Nvidia
Industry · Engineering
Senior Software Engineer, AI Inference Systems
CHF 150'000 – 170'000 / year
Description
We are seeking highly skilled and motivated software engineers to join us and build AI inference systems that serve large-scale models with extreme efficiency. You’ll architect and implement high-performance inference stacks, optimize GPU kernels and compilers, drive industry benchmarks, and scale workloads across multi-GPU, multi-node, and multi-cloud environments. You’ll collaborate across inference, compiler, scheduling, and performance teams to push the frontier of accelerated computing for AI.
Responsibilities
- Contribute features to vLLM that empower the newest models with the latest NVIDIA GPU hardware features; profile and optimize the inference framework (vLLM) with methods like speculative decoding, data/tensor/expert/pipeline-parallelism, prefill-decode disaggregation.
- Develop, optimize, and benchmark GPU kernels (hand-tuned and compiler-generated) using techniques such as fusion, autotuning, and memory/layout optimization; build and extend high-level DSLs and compiler infrastructure to boost kernel developer productivity while approaching peak hardware utilization.
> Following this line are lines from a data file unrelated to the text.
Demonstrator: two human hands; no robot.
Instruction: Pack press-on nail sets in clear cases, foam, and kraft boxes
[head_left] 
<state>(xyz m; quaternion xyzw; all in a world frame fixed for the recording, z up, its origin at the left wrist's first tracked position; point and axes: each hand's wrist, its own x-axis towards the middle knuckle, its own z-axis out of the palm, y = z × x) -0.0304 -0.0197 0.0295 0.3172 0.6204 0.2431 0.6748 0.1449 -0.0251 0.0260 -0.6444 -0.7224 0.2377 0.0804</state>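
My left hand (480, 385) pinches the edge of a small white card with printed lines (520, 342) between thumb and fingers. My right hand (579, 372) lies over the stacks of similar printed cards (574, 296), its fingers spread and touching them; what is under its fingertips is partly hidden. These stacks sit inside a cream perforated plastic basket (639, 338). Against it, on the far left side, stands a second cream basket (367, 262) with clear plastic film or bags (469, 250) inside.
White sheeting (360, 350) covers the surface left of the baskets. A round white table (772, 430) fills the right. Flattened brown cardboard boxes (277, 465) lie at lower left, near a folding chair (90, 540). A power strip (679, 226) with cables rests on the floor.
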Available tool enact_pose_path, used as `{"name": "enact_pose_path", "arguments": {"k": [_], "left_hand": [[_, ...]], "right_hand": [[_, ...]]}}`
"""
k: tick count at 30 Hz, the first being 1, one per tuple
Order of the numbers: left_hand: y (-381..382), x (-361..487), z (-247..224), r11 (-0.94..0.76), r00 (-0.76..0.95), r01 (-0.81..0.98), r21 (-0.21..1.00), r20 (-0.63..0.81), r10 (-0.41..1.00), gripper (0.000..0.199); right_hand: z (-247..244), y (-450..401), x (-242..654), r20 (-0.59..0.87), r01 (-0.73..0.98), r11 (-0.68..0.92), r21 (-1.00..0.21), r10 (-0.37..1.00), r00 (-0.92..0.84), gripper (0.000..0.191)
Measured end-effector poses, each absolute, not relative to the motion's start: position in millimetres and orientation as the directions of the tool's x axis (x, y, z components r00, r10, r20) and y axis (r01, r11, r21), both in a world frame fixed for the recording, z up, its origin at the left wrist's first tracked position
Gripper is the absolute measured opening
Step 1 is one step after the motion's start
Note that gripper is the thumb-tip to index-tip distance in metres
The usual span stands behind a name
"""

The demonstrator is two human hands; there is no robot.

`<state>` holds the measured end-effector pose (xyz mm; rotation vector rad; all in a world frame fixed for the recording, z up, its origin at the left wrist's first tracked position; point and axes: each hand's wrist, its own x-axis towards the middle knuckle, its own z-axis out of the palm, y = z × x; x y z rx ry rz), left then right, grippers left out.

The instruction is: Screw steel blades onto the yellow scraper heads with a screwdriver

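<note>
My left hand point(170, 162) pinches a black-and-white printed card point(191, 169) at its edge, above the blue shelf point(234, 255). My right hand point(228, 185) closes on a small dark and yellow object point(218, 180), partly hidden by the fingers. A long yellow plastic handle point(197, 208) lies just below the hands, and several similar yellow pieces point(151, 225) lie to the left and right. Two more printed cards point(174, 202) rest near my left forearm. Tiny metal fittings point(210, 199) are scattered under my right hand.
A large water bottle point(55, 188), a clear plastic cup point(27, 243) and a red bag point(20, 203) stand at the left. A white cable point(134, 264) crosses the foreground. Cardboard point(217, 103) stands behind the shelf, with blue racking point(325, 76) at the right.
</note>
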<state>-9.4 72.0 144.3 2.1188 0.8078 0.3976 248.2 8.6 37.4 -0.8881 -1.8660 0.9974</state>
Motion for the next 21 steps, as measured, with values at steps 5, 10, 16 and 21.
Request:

- Define and build inference benchmarking methodologies and tools; contribute both new benchmark and NVIDIA’s submissions to the industry-leading MLPerf Inference benchmarking suite.
- Architect the scheduling and orchestration of containerized large-scale inference deployments on GPU clusters across clouds.
- Conduct and publish original research that pushes the pareto frontier for the field of ML Systems; survey recent publications and find a way to integrate research ideas and prototypes into NVIDIA’s software products.
Qualifications
- Bachelor’s degree (or equivalent expeience) in Computer Science (CS), Computer Engineering (CE) or Software Engineering (SE) with 7+ years of experience; alternatively, Master’s degree in CS/CE/SE with 5+ years of experience; or PhD degree with the thesis and top-tier publications in ML Systems, GPU architecture, or high-performance computing.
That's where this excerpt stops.